Los Propios Dioses
Hace tiempo que me leí esta obra cumbre de la ciencia-ficción. Ganadora de los premios Nebula, Hugo y Locus a la Mejor Novela de Ciencia Ficción, era considerada por Asimov, su autor, como lo mejor que nunca ha escrito.
Asimov, prolífico autor de ciencia-ficción, no solía tratar temas como la sexualidad y la vida extraterrestre en sus novelas, aunque estas fueran temas recurrentes en el genero. Los Propios Dioses nació en su momento como una respuesta a las críticas de los fans, que le pedían precisamente la inclusión de estos temas en sus obras.
¡Y de qué manera lo hizo! Hablar de extraterrestres, para Asimov, no significa hablar de hombrecillos grises de ojos saltones. Significa construir una sociedad totalmente diferente a la nuestra, en la que vivan seres totalmente diferentes a nosotros pero con problemas ligeramente similares a nuestros mismos problemas. La manera en que Asimov trató a sus “Blandos” y a sus “Duros” dejaba en ridículo a todo lo que se había hablado sobre vida extraterrestre anteriormente y tardó todavía mucho tiempo en ser, no superada, sino igualada.

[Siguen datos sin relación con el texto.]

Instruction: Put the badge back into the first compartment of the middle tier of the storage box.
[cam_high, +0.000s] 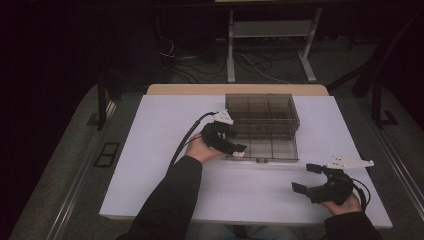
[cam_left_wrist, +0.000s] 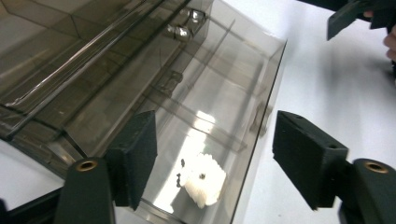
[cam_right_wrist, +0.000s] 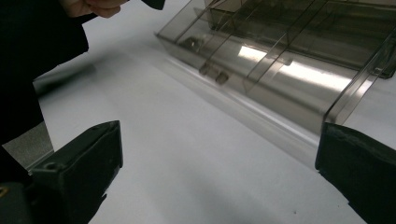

La novela en sí es, además, una metáfora sobre los problemas mediambientales que generan los combustibles fósiles y las fuentes de energía actuales. En ella se presenta una tecnología fictícia capaz de generar energía en grandes cantidades con un mínimo precio. Un joven físico descubre que el sistema tiene ciertos “errores de planteamiento” que ponen en peligro la estabilidad del Sol y, por extensión, la vida en el Sistema Solar. Las críticas del joven idealista son acalladas por un científico mediocre pero famoso por ser el “descubridor” casual de dicha tecnología.